Com o afastamento, os processos que estavam sob responsabilidade do magistrado serão redistribuídos. Um juiz de primeiro grau deverá ser convocado para substituí-lo.
Milton Lívio também foi impedido de acessar as instalações do TJMG para fins funcionais e utilizar veículos oficiais.
Na mesma terça-feira (11), o Conselho Nacional de Justiça também determinou o afastamento do magistrado. A medida permanecerá em vigor até a deliberação final da Corregedoria Nacional de Justiça.
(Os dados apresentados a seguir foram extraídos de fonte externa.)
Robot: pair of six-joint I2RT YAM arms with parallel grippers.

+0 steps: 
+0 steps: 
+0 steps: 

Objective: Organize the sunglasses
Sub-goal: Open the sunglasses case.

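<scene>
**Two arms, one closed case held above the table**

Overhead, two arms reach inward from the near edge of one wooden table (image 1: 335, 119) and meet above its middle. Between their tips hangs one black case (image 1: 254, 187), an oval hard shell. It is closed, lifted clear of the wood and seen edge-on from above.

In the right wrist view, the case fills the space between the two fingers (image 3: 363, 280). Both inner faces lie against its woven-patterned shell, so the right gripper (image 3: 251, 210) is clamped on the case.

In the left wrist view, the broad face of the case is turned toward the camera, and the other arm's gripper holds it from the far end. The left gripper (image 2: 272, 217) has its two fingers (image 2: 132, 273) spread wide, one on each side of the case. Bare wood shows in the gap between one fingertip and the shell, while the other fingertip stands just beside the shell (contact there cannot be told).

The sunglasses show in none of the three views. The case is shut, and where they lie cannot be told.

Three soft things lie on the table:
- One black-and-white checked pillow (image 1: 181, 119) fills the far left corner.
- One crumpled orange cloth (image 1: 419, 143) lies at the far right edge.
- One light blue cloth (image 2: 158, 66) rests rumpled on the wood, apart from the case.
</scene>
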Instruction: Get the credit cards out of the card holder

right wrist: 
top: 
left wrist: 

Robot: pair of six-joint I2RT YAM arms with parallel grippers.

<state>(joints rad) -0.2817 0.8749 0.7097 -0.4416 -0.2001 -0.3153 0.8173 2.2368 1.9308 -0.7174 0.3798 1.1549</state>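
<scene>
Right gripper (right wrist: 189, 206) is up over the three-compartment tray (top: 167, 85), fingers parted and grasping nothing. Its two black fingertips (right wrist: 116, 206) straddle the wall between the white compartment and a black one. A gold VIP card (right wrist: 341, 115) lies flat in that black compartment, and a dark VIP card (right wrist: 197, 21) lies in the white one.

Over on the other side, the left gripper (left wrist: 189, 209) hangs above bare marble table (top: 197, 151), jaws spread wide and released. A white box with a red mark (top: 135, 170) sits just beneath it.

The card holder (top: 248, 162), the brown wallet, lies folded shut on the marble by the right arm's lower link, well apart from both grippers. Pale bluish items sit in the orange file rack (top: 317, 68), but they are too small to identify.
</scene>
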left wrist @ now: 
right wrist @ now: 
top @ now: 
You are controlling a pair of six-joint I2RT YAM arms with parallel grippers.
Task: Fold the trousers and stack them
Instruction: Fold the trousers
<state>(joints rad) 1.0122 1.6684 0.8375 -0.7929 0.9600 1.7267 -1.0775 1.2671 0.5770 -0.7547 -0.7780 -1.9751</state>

Companheira pediu medidas protetivas
Além do episódio envolvendo a sessão virtual, a companheira do juiz registrou uma ocorrência policial e solicitou medidas protetivas.
Segundo o relato apresentado às autoridades, ela teria sido ameaçada e intimidada pelo magistrado.
O registro foi feito em 17 de abril. Conforme o documento, o juiz teria ameaçado interferir no emprego dela, incendiar o sítio da mãe e feito ofensas direcionadas à família.
Ela também afirmou que o magistrado teria entrado sem autorização em sua residência.
O registro não relata agressão física.
Caso anterior envolveu sinais de embriaguez
Em 2020, quando era titular da 4ª Vara Criminal de Belo Horizonte, Milton Lívio foi ao prédio de uma desembargadora para questionar uma nota recebida em um processo de promoção ao cargo de desembargador.
Segundo informações do TJMG, o magistrado apresentava sinais de embriaguez.
O porteiro relatou que ele carregava uma lata de cerveja, apresentava odor de álcool e caminhava de maneira cambaleante.
A desembargadora pediu providências ao tribunal e medidas para garantir sua segurança.
As supostas ameaças não foram comprovadas, mas o episódio resultou em um Processo Administrativo Disciplinar (PAD), encerrado em 2022 com aplicação de pena de advertência.
Quais punições podem ser aplicadas?
De acordo com avaliação de especialista em Direito Público, as penalidades aplicáveis a magistrados podem variar de advertência até a perda do cargo, dependendo da apuração e das circunstâncias do caso.
Entre as possibilidades está a disponibilidade remunerada por até dois anos. Nessa situação, o magistrado fica afastado do exercício da função pelo período determinado e recebe remuneração proporcional ao tempo de serviço.
Em caso de disponibilidade por dois anos, o eventual retorno depende de avaliação de vida pregressa, além de reavaliações psicológica e técnica.
Caso a medida tenha duração inferior a dois anos, o reaproveitamento pode ocorrer de forma automática, conforme as regras aplicáveis.
O juiz afastado não apresentou manifestação sobre o caso até o momento das informações divulgadas.